Aired April 27, 2017 - 05:30 ET
THIS IS A RUSH TRANSCRIPT. THIS COPY MAY NOT BE IN ITS FINAL FORM AND MAY BE UPDATED.
[05:30:00] CHRISTINE ROMANS, CNN ANCHOR: Welcome back to EARLY START, I'm Christine Romans.
DAVE BRIGGS, CNN ANCHOR: And, I'm Dave Briggs. The "New York Post" phrases it, "Taxes Chainsaw Massacre." We will get more into this tax reform -- or is it just tax cuts -- in just a bit. It is 30 minutes past the hour.
ROMANS: All right. Breaking overnight, President Trump announcing he will not withdraw from the North American Free Trade Agreement after all.
BRIGGS: The president repeatedly slammed NAFTA on the campaign trail as a raw deal for American workers, but in phone calls to Canada's prime minister and Mexico's president, Mr. Trump said he wanted to improve NAFTA instead of scrapping it.
ROMANS: In a statement the president said, "It is my privilege to bring NAFTA up to date through renegotiation.
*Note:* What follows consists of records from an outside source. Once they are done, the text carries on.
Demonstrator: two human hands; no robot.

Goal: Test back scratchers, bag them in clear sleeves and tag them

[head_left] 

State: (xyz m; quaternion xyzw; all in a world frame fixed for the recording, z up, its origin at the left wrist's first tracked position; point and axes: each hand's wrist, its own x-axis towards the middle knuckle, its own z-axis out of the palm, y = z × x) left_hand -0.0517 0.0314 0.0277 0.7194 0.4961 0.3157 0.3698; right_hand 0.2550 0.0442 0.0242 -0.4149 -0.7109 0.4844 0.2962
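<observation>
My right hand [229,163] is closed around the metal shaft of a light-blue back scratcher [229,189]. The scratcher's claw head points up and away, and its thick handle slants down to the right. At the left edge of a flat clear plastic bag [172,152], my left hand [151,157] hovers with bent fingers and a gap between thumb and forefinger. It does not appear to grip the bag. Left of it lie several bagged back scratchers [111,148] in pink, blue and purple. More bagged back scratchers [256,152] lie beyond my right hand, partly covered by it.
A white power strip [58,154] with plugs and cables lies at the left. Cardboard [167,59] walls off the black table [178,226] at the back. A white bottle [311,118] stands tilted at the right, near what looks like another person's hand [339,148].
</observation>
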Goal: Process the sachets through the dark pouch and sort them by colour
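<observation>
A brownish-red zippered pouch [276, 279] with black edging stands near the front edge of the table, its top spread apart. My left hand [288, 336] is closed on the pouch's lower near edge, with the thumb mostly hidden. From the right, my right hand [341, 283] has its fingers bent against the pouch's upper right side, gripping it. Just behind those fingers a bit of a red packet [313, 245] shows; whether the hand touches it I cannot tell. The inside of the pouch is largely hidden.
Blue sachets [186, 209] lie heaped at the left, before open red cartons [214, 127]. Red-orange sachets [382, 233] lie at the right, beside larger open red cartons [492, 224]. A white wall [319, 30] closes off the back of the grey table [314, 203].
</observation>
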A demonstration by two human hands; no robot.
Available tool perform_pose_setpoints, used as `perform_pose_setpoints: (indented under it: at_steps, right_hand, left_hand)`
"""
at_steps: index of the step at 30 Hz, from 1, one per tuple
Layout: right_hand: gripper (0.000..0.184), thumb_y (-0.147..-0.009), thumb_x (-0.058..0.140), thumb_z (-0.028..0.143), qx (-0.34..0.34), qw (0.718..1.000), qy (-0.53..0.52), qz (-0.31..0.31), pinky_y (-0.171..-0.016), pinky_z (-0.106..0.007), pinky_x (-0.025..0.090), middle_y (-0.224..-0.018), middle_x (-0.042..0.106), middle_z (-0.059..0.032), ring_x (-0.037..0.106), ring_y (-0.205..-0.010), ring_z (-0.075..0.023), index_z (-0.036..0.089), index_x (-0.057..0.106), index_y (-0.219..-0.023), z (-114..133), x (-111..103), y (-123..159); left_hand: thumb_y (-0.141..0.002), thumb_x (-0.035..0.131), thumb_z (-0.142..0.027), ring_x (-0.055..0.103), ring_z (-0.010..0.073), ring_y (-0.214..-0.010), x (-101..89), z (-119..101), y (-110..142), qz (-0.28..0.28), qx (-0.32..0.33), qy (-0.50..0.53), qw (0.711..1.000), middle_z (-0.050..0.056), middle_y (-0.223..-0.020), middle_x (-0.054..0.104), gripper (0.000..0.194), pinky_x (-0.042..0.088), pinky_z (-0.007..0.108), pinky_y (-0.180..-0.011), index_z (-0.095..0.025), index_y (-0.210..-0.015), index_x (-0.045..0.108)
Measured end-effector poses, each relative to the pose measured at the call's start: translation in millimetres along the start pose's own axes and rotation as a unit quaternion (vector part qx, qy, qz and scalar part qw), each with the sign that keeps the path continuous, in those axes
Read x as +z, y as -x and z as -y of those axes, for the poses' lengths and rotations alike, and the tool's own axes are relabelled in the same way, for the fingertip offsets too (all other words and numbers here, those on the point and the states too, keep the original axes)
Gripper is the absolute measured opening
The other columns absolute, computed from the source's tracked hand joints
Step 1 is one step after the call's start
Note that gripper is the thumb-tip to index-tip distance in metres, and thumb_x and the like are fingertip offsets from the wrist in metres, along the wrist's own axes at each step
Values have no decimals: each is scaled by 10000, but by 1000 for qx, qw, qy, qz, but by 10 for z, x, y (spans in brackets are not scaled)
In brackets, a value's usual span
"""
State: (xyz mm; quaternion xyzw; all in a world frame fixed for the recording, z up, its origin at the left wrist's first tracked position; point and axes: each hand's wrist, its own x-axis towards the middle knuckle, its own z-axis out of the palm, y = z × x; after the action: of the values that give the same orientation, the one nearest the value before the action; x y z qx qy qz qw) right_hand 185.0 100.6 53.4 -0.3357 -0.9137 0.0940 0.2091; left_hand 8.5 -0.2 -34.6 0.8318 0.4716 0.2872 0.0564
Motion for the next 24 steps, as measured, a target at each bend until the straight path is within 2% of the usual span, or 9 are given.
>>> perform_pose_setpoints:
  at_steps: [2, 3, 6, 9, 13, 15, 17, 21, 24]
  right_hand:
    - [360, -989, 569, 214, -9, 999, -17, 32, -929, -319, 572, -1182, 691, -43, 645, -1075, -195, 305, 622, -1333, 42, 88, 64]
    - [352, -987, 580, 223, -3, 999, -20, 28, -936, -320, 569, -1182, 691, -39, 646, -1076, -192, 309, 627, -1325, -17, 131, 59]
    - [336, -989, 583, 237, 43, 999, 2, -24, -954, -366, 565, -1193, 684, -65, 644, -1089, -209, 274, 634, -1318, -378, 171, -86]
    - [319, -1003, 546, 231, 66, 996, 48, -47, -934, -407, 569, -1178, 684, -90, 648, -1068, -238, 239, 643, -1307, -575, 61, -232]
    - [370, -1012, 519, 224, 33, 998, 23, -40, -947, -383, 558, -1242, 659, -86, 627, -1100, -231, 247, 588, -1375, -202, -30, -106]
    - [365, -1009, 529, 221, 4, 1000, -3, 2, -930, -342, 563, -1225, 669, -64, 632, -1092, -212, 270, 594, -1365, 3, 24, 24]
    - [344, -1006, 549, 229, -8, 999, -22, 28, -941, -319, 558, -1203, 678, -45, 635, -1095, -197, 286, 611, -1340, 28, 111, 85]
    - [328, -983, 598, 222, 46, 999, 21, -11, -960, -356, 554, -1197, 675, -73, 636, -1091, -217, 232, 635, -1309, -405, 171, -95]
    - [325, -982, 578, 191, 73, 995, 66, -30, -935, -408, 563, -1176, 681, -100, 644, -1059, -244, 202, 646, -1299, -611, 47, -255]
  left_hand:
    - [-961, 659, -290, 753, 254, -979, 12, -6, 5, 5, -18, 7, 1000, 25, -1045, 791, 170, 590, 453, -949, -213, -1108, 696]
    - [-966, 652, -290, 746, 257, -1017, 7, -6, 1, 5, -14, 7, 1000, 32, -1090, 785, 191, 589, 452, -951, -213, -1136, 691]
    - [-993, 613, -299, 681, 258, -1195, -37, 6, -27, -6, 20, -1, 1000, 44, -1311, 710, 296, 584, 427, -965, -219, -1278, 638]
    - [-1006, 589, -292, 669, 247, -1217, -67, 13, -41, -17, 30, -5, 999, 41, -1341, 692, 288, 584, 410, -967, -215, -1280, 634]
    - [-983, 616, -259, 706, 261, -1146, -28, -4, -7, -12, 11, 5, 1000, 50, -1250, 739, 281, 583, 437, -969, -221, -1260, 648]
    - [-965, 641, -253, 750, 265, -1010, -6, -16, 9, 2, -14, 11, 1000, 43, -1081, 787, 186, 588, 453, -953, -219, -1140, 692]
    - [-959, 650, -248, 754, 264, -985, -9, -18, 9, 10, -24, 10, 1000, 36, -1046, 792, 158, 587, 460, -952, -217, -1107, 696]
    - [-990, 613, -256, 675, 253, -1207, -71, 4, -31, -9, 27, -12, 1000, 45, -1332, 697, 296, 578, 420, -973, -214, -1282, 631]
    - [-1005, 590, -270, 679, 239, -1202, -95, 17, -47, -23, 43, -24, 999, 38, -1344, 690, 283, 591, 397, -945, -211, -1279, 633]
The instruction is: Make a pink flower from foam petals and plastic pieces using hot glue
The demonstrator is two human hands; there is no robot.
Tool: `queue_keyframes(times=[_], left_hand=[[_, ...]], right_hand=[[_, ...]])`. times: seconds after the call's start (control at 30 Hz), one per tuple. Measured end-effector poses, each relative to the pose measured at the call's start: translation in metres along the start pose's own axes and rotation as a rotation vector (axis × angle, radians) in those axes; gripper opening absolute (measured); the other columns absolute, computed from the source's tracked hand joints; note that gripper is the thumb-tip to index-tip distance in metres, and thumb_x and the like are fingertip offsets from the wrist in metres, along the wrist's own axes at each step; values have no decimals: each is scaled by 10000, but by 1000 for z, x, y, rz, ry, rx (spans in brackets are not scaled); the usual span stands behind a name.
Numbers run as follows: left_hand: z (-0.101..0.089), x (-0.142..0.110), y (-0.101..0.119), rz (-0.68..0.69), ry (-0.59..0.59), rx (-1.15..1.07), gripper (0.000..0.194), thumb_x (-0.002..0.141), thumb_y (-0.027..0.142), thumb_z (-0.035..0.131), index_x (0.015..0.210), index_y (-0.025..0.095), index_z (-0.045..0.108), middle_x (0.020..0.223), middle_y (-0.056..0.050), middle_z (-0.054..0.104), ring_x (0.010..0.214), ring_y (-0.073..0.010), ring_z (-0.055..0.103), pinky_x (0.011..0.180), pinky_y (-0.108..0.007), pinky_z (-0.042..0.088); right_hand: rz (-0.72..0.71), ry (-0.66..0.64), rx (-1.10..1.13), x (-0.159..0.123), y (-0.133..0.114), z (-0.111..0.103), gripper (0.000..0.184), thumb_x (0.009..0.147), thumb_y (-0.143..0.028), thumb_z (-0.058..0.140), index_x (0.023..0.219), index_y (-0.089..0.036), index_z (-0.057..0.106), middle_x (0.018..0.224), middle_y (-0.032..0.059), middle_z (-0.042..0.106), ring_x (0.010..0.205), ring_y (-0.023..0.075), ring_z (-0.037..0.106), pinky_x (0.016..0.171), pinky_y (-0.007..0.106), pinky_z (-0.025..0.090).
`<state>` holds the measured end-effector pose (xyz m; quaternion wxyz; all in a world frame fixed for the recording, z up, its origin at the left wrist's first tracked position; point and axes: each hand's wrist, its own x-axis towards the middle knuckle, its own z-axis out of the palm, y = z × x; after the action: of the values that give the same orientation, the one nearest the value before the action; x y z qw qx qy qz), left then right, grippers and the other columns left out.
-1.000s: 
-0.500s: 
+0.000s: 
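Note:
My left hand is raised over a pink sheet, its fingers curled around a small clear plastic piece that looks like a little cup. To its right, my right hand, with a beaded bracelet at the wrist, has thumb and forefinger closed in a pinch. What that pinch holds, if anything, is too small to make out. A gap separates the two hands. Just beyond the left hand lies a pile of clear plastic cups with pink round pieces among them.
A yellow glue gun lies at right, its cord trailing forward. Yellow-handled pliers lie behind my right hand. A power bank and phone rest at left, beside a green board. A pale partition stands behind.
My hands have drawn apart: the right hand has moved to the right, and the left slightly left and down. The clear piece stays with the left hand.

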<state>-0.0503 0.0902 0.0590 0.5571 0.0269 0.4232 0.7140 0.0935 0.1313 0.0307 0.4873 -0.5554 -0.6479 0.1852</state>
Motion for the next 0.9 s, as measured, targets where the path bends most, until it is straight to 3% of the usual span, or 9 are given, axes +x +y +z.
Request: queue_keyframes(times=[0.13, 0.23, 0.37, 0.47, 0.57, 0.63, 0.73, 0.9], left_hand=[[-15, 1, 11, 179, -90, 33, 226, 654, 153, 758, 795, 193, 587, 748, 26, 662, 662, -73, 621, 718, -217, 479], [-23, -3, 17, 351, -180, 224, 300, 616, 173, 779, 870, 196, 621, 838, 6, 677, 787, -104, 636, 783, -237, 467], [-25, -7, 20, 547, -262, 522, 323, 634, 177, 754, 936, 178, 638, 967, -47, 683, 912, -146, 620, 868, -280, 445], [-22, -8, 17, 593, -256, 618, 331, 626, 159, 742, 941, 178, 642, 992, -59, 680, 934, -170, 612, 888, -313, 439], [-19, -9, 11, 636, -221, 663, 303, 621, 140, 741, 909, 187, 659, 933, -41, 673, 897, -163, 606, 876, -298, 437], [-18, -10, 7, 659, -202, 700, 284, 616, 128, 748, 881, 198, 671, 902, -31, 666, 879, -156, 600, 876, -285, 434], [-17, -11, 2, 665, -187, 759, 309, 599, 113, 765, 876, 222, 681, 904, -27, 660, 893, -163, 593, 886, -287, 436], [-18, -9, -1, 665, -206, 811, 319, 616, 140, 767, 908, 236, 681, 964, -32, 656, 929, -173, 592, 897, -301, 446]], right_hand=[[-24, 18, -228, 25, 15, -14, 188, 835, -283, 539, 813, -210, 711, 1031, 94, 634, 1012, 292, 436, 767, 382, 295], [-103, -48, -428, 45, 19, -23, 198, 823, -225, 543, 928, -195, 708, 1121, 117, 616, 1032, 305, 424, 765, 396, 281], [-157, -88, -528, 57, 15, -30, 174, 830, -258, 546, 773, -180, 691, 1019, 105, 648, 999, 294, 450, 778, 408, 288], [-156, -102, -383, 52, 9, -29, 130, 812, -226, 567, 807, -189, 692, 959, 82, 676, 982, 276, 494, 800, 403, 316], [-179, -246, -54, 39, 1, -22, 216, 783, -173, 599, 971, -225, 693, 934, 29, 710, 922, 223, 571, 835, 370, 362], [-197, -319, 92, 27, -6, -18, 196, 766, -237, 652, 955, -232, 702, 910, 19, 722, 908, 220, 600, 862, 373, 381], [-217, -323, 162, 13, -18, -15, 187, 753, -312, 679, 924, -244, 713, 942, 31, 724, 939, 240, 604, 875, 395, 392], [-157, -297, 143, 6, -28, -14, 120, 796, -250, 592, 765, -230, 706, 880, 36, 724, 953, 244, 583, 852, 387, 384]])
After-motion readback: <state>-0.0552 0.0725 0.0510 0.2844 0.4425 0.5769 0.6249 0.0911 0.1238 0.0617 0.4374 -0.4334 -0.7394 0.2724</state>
I believe that the end result will make all three countries stronger and better." President Trump has already withdrawn the U.S. from another huge trade pact, President Obama's Trans-Pacific Partnership.
BRIGGS: The president's decision to stay with NAFTA came hours after a senior administration official said the White House was considering pulling out of the trade accord. Top Republicans reacted to that news by warning it would be a disastrously bad, reckless idea. Trade is now a developing theme in this White House, the key focal point of a war room that's now been set up. The president expected to make more moves on trade this week and well beyond.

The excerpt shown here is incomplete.